Three words sum up the dozens of research projects at the core of Intel's future microprocessors and chipsets: power, efficiency, and mobility.
The chipmaker on Wednesday showed off researchers and prototypes at the company's Santa Clara, Calif., headquarters to try to dazzle reporters and analysts with what Intel hopes will be the next big thing.
And by big, Intel means teraflop chip performance, or the ability to crunch a trillion arithmetic calculations per second as the baseline. Among the technologies on display was what Intel called the "first tera-scale silicon prototype."
The 80-core processor, 13 millimeters by 22 millimeters, was equivalent in power to a teraflop supercomputer that 10 years ago would have filed a room 40 feet by 10 feet, Paolo Aseron, a hardware engineer at Intel's microprocessor lab in Hillsboro, Ore., said. "This is a proof of concept, numbers-crunching monster."
Built using a 65-nanometer manufacturing process, each core has 5-Kbytes of cache and two floating-point units. Compared to Intel's quad-core processors today, the prototype has 40 times the processing power, Aseron said.
Tera-scale computing is the future for Intel chips and platforms. The company currently has more than 100 R&D projects worldwide dedicated to addressing hardware and software challenges associated with systems that would be based on processors with dozens of cores.
Justin Rattner, chief technology officer for Intel, told attendees the company's first tera-scale processor, codenamed Larrabee, would be capable of processing "well in excess" of a teraflop of data. The processor is set for release in 2010, but could show up in 2009, he said.
To help software developers deal with tera-scale systems, Intel has developed a programming model called Ct, which extends the programming languages C and C++. In essence, the model deals with the complexity of parallelization, which is spreading the workload of a task among multiple processors to produce faster results.
Ct makes it possible for developers to program as if they are writing applications for one core, Mohan Rajagopalan, a research scientist at Intel's Santa Clara lab, said. Code is optimized for multiple cores when it is compiled, and during runtime.
Intel plans to release a preview of Ct to the open-source community in the near future, Rajagopalan said. "We're still working out the legal issues in making the whole project open source."
In demonstrating possible uses for tera-scale computing, Intel chose video editing and computer game development.
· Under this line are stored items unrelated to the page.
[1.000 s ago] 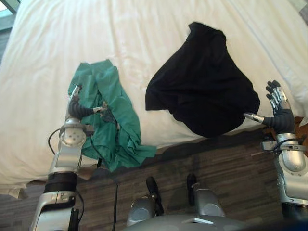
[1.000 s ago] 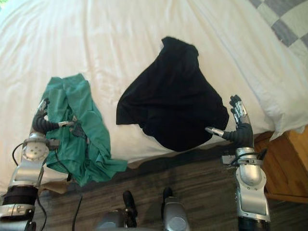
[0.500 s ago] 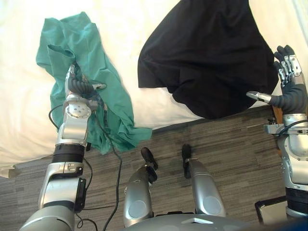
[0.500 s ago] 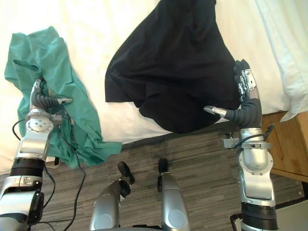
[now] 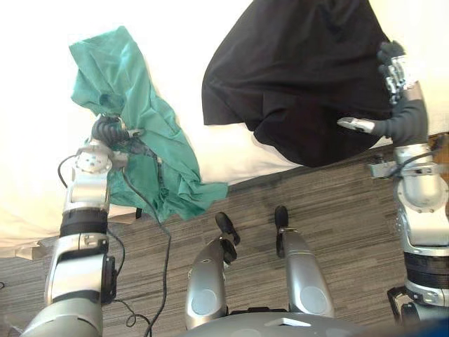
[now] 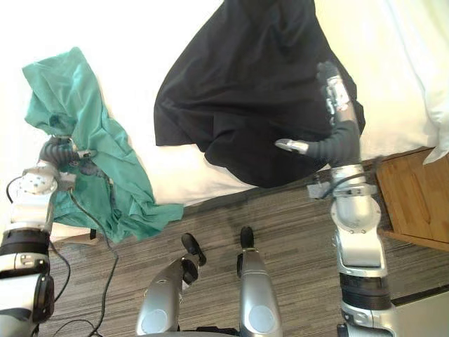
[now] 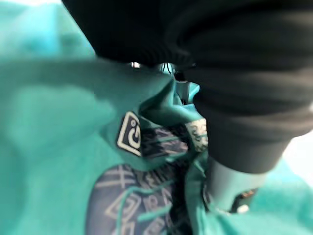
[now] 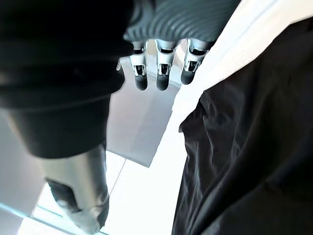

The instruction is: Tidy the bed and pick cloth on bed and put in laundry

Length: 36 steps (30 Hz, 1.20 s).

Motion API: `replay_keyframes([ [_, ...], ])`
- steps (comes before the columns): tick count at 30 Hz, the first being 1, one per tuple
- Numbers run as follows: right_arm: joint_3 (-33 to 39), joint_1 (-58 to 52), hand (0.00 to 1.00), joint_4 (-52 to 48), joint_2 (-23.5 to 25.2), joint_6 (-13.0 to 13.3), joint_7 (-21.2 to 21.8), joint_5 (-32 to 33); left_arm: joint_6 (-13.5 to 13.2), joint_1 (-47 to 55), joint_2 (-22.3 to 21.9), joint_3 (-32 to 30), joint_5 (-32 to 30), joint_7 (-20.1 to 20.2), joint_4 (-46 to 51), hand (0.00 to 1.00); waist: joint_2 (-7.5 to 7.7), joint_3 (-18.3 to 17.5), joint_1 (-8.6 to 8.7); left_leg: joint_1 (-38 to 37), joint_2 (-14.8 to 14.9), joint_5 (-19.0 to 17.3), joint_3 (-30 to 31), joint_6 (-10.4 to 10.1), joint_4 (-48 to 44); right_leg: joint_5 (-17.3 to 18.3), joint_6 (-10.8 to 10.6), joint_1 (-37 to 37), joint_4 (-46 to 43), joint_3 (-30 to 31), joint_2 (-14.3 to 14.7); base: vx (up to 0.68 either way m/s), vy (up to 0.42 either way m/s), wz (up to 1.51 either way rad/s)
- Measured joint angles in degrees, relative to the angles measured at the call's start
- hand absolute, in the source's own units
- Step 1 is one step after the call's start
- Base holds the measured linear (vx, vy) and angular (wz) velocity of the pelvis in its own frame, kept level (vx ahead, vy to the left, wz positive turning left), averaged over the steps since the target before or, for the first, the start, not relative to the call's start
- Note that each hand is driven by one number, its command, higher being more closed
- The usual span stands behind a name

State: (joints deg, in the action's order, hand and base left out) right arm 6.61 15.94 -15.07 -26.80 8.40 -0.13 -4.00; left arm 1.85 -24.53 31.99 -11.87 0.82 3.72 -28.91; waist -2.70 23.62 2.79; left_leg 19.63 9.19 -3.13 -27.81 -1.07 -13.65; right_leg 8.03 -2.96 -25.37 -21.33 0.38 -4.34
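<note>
Silver-grey arms (image 5: pixel 423 210) carry dark ribbed covers (image 5: pixel 409 121) and dark-tipped silver fingers (image 8: pixel 164 68).

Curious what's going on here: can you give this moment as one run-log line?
left hand: in crumpled green cloth, white bed edge | right hand: open, empty, by black cloth

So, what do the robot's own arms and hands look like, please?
The left arm and the right arm are made of rounded silver-grey shells with black bands between the segments. The left one has a round silver disc with small holes by the wrist. A dark ribbed cover wraps the wrist and back of the left hand and the right hand. The right hand's fingers are silver with dark tips.
</note>
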Motion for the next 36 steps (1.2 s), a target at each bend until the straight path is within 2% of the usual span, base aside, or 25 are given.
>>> replay_keyframes([
  [1,-0.67,0.66,0.00,0.58,-0.75,-0.71,0.18,-1.42,-2.48,1.10,-0.64,0.17,0.79,0.00,0.12,1.00,-0.01,0.00,-0.26,0.15,-0.39,0.26,0.37,0.37,0.44,-0.08,-0.14,0.00,0.15,-0.38,-0.32,0.00,0.021,0.17],
  [3,-1.48,2.24,0.00,1.24,-1.73,-2.61,0.47,-3.70,-5.31,2.56,-1.77,0.48,0.94,0.01,0.57,1.00,-0.14,0.14,-0.46,0.62,-0.90,0.48,1.46,0.71,0.56,-0.14,-0.24,0.13,0.26,-1.26,-0.87,0.01,0.021,0.25],
  [5,-2.24,4.22,0.00,1.68,-2.59,-4.69,0.43,-4.97,-6.98,3.35,-2.73,1.15,0.97,0.09,1.41,1.00,-0.16,0.26,-0.85,0.99,-1.25,0.63,2.32,0.94,0.52,-0.15,-0.27,0.34,0.35,-2.20,-1.36,0.00,0.020,0.30],
  [7,-3.09,6.82,0.00,3.22,-4.09,-6.77,0.46,-6.06,-7.25,3.74,-2.84,1.78,0.96,0.67,3.13,1.00,-0.06,0.37,-1.00,1.65,-1.48,0.84,3.50,1.21,0.48,-0.16,-0.28,0.47,0.45,-3.42,-1.75,-0.01,0.014,0.29],
  [9,-3.38,9.74,0.00,6.08,-6.24,-9.30,0.72,-8.64,-7.28,3.74,-2.98,1.79,0.97,1.82,4.73,1.00,-0.18,0.55,-2.04,2.39,-1.69,0.99,4.48,1.42,0.44,-0.19,-0.34,0.46,0.76,-4.21,-1.97,-0.01,0.003,0.22],
  [12,-3.90,13.88,0.00,10.81,-9.98,-12.02,3.83,-16.35,-7.68,3.82,-3.08,1.68,0.93,2.92,7.48,1.00,-0.65,1.21,-2.35,4.08,-2.05,1.66,6.18,1.64,0.60,-0.20,-0.36,-0.16,1.01,-6.00,-2.33,0.01,-0.004,0.29],
  [16,-5.21,17.69,0.00,17.54,-13.98,-14.16,9.89,-23.77,-7.75,3.82,-2.88,0.45,0.87,5.91,10.84,1.00,-0.81,2.24,-3.13,5.54,-2.21,2.13,7.10,1.61,1.07,-0.20,-0.35,-1.07,1.39,-7.11,-2.49,0.04,-0.019,0.15],
  [21,-5.02,20.44,0.00,24.03,-16.88,-15.70,12.88,-24.44,-9.18,3.82,-1.69,-0.97,0.87,10.19,13.56,1.00,-1.06,2.60,-3.74,7.56,-2.49,3.57,8.44,1.40,2.92,-0.25,-0.28,-2.47,2.37,-9.27,-2.63,0.07,-0.032,0.19],
  [22,-4.55,21.36,1.00,25.21,-17.37,-15.76,13.12,-24.44,-9.20,3.82,-1.68,-1.37,0.86,10.99,13.99,1.00,-1.07,2.61,-3.85,7.66,-2.55,3.81,8.67,1.34,3.39,-0.28,-0.23,-2.52,2.71,-9.46,-2.58,0.06,-0.027,0.11],
  [27,-1.84,26.67,1.00,29.94,-18.58,-15.66,14.96,-24.34,-12.18,3.82,-0.89,-2.23,0.86,12.39,15.24,1.00,-1.20,2.55,-4.47,9.62,-2.58,5.11,9.63,1.03,4.77,-0.68,0.16,-4.30,3.40,-10.52,-2.40,0.03,-0.019,0.09],
  [31,-0.14,28.63,1.00,33.69,-18.86,-15.41,16.04,-21.27,-12.69,3.82,-0.89,-2.21,0.88,13.08,15.43,1.00,-1.21,2.54,-5.63,9.57,-2.49,5.58,9.70,0.79,5.56,-0.78,0.27,-4.40,3.83,-10.72,-2.19,0.00,0.000,0.00],
  [33,-0.06,29.54,1.00,36.33,-18.86,-14.68,14.63,-18.16,-12.80,3.82,-0.85,-2.25,0.91,13.55,15.42,1.00,-1.25,2.48,-5.74,9.55,-2.50,5.60,9.70,0.76,5.61,-0.78,0.27,-4.36,3.92,-10.74,-2.19,0.00,0.000,0.00],
  [36,-0.08,29.15,1.00,39.28,-17.62,-12.75,10.28,-13.10,-13.07,3.82,-0.96,-2.15,1.49,13.95,15.31,1.00,-1.18,2.40,-5.85,9.34,-2.49,5.78,9.66,0.48,5.63,-0.78,0.27,-4.10,4.04,-10.81,-2.24,0.04,-0.012,0.01],
])
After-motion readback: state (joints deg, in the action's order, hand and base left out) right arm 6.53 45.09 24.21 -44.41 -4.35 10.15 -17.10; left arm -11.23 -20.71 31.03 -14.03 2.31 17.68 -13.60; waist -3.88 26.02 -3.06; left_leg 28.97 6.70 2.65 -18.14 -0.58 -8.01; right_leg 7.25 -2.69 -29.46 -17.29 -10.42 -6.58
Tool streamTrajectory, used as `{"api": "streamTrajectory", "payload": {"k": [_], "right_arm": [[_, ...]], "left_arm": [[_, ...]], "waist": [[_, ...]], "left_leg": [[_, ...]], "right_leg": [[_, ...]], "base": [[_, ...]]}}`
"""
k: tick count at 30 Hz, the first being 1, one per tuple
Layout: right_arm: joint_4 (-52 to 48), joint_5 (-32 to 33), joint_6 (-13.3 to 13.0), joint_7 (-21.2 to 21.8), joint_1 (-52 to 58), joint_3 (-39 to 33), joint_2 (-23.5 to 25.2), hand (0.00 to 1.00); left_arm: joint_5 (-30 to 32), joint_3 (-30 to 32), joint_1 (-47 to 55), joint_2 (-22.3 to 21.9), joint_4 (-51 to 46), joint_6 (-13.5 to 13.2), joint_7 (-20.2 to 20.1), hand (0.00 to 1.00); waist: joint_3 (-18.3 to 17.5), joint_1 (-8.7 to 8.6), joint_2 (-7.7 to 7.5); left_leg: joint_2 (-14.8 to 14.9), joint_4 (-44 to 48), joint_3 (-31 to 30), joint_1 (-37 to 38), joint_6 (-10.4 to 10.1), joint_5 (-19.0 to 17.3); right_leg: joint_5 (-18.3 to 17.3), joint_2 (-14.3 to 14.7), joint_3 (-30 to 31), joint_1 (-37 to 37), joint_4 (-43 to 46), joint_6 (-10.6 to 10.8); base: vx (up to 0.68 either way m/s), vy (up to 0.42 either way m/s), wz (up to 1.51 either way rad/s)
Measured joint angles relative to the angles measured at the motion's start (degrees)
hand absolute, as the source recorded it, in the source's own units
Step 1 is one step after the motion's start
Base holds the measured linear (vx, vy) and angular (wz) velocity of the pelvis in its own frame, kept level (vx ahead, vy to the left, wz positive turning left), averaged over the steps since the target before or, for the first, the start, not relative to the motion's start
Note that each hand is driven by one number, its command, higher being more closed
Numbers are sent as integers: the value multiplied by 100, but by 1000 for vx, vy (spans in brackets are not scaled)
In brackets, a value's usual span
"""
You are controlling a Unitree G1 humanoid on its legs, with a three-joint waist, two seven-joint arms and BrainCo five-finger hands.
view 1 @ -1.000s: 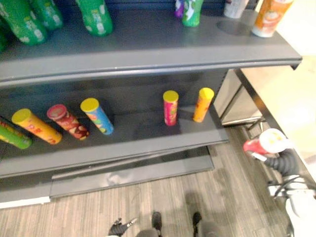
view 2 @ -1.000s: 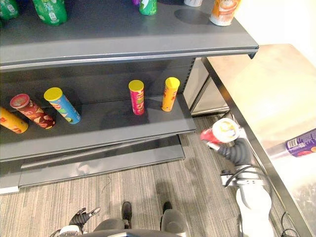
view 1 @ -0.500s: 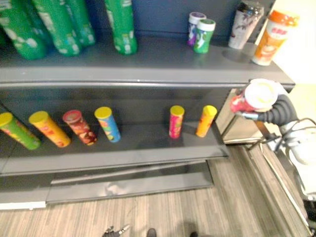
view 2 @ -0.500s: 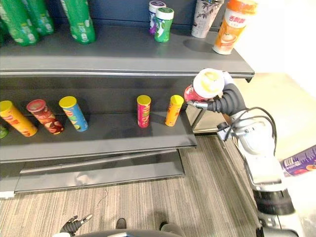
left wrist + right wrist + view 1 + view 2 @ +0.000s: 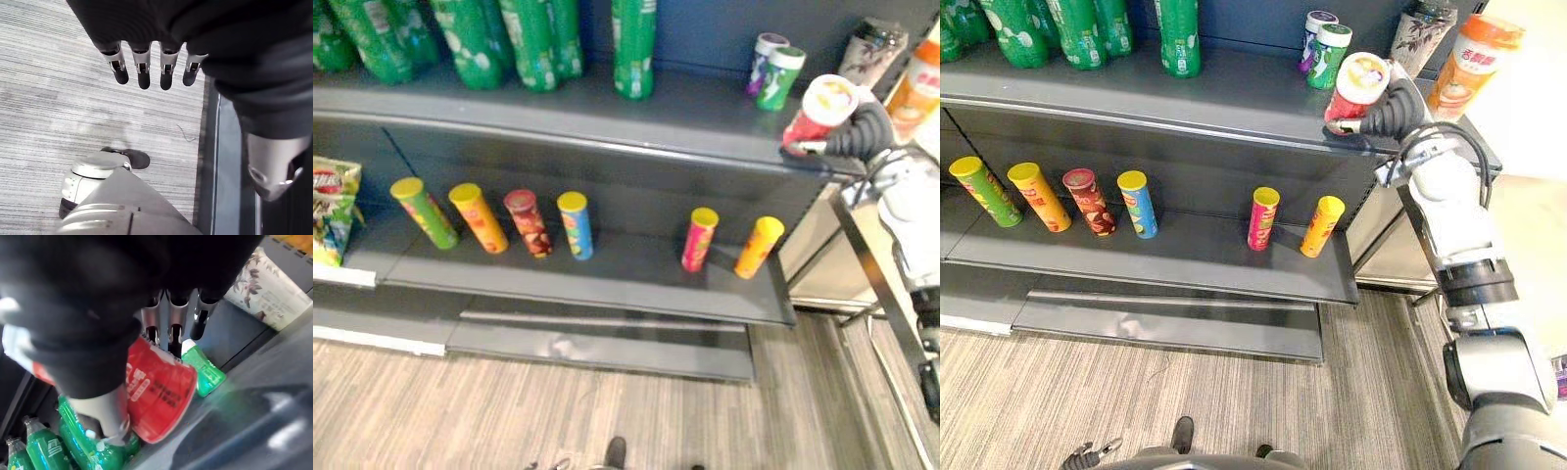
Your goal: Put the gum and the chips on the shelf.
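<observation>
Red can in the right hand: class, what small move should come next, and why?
Probably ease the red can a little deeper over the upper shelf and tip it upright before letting go. The right hand grips it tilted at the shelf's front edge, near the green gum bottle.

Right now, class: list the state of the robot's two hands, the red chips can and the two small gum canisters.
Red white-lidded chips can: held at the grey top shelf's front edge.
Right hand: shut on the can.
Left hand: open, empty, over the floor.
Green gum canister: upright on the top shelf.
Purple gum canister: upright beside it.
</observation>
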Motion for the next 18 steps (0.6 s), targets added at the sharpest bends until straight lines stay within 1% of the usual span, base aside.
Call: {"api": "streamTrajectory", "payload": {"k": [3,5,9,10,11,12,14,16,18], "right_arm": [[84,73,3,-3,-296,113,0,100],[240,219,8,-4,-495,137,0,100],[517,309,19,15,-819,367,0,100],[677,373,20,22,-917,428,0,100],[805,445,25,23,-1003,507,2,100],[1148,472,62,35,-1233,674,5,100],[1411,473,130,42,-1404,794,9,100],[1699,472,184,47,-1578,808,21,100],[1852,484,238,85,-1744,792,54,100]], "left_arm": [[0,112,-12,5,-3,0,3,0],[0,203,-20,17,-10,0,4,0],[-3,188,-113,21,-11,0,2,0],[-9,147,-179,22,-26,-3,3,0],[-16,111,-194,22,-55,-3,2,0],[-108,-67,-263,30,-102,-7,-1,0],[-221,-167,-333,35,-110,-7,-2,0],[-225,-311,-425,56,-120,-10,-2,0],[-226,-362,-452,71,-121,-12,-1,0]], "waist": [[82,7,-16],[150,28,-72],[213,49,-120],[230,92,-121],[239,96,-120],[281,130,-117],[308,161,-118],[353,221,-120],[427,231,-121]], "left_leg": [[21,0,9,-1,-6,0],[39,0,19,1,-24,-9],[61,1,29,0,-41,-11],[66,1,29,-1,-52,-2],[67,1,26,-1,-53,-1],[71,1,23,-6,-58,2],[74,1,20,-23,-67,10],[82,2,15,-83,-87,33],[90,3,10,-81,-95,47]], "right_leg": [[-1,22,5,-2,-5,-1],[-9,38,9,-2,-6,-16],[-19,60,15,-11,-7,-33],[-21,66,14,-13,-7,-35],[-23,68,12,-13,-7,-38],[-23,74,10,-16,-7,-39],[-23,79,9,-35,-6,-39],[-10,89,8,-103,6,-59],[-9,97,5,-102,12,-60]], "base": [[0,0,0],[0,0,0],[15,-11,-1],[0,0,0],[0,0,0],[0,0,0],[0,0,0],[0,0,0],[0,0,0]]}}
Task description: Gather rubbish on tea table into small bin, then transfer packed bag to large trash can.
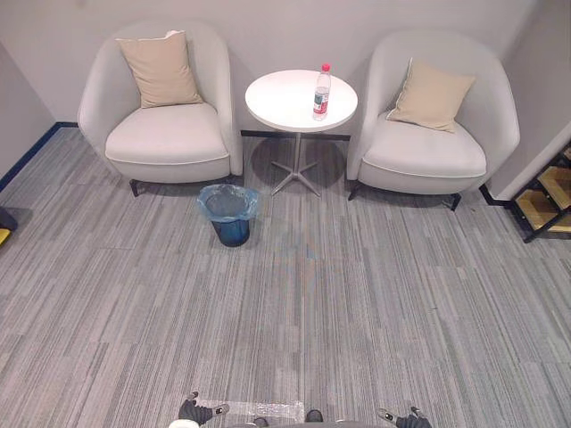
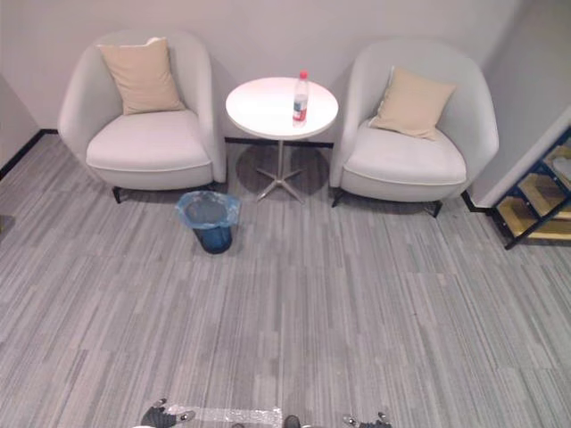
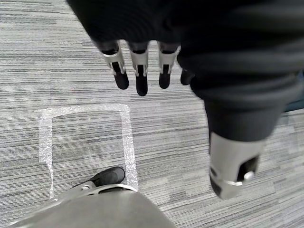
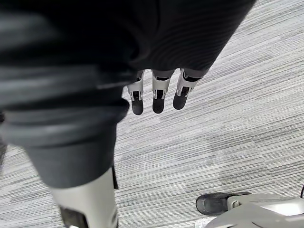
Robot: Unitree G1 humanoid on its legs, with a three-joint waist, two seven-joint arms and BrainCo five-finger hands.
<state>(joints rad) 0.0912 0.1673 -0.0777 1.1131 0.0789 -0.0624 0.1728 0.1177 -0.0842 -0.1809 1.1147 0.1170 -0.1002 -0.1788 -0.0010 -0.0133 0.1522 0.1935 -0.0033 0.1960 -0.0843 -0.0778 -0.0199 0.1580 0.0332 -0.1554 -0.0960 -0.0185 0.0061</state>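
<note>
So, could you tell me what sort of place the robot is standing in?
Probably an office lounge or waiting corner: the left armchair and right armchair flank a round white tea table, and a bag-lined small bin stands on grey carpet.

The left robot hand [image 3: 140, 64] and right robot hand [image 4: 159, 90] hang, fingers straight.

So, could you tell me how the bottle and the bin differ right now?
The bottle stands on the table; the bin stands on the carpet. The bottle is clear with a red cap on; the bin is dark, open-topped and lined with a blue bag. Both are upright.
</note>
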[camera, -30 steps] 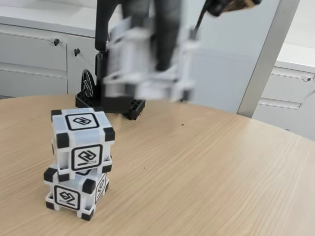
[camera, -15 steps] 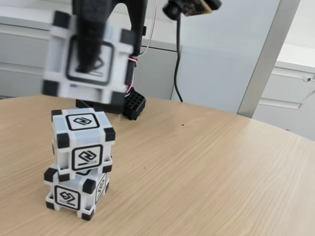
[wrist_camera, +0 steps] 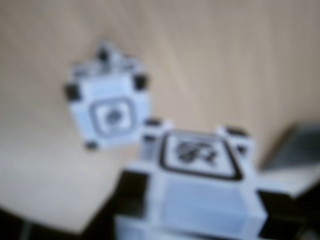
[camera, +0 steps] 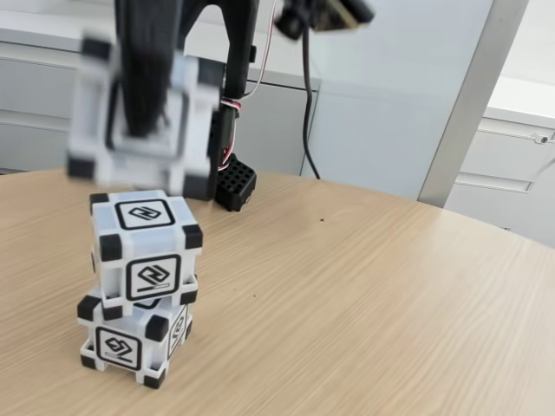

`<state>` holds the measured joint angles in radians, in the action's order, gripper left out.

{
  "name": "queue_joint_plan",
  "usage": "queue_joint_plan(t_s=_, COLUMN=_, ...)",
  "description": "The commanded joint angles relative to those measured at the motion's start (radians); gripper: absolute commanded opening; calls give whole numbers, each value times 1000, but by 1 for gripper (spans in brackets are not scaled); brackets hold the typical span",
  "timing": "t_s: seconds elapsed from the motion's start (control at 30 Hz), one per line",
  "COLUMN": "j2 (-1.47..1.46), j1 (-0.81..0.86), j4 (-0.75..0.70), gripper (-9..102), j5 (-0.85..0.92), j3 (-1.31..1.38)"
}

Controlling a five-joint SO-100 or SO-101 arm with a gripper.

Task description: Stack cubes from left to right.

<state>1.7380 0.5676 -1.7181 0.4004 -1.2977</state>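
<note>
Two white cubes with black corners stand stacked at the left of the wooden table: the upper cube rests on the lower cube, turned a little on it. A third cube, blurred by motion, hangs just above the stack with my gripper shut on it, one black finger crossing its front face. In the wrist view the held cube sits at the bottom, and the stack's top cube lies up and to the left of it on the table.
The arm's black base stands behind the stack. Grey cabinets run along the back and a metal post rises at the right. The table's curved edge runs along the back right.
The gripper carried the third cube from above the table's middle leftward to over the stack, and it now hangs slightly lower and closer to the top cube.
</note>
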Motion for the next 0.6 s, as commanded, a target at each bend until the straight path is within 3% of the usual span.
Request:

The first involved the use of software smart enough to detect patterns within a 90-minute video of a professional soccer game, and extract some of the highlights.
To do that, Intel researchers had to create a model that enables the computer to learn to recognize important plays, much like a spam filter can learn to separate spam from legitimate e-mail. "We can train the computer to detect the highlights based on the model," Xiaofeng Tong, researcher at the Intel China Research Center in Beijing, said.
The demonstration involved highlight-extracting software running on a computer powered by an Intel dual-core chip. The next step, which wasn't demonstrated, would add activity analysis, so the system would know the difference between a foul and a goal. Such a system would need an eight-core processor capable of 100 gigaflops. In order to perform action analysis on every play the Intel model would have to run on a 64-core processor, Tong said.
In computer game production, Daniel Pohl, a German developer of videogame technology, demonstrated the use of a "ray-tracing algorithm" that enables the rendering into a 2-D format animation built by artists using 3-D tools. This is necessary because computer screens only show 2-D images.
Today, most artist-created images are converted using a rasterization method that takes a 3-D image described in a vector graphics format and converts it into pixels for output on a computer screen. Ray tracing produces a higher quality image because the algorithms are better at rendering light and shadow, Pohl said. "There are no algorithms that do it right in rasterization."
In showing the higher quality images, Pohl used a version of the Raven Software computer game "Quake 4" that he had rewritten. Of course, more detail requires more horsepower, so the game ran on four Intel quad-core processors.
With tera-scale computing comes the need for power efficiency. For some time, Intel has developed chips that are more powerful, but consume the same amount of energy as previous versions.
To help continue that trend in tera-scale computing, Intel is developing "adaptive circuits" within a processor that would determine the minimum amount of performance required for a task. "We have a brain in the chip," Bryan Casper, principal engineer for Intel's Circuit Research Lab in Hillsboro, said. All power associated with a task is turned down to a "just-enough" level.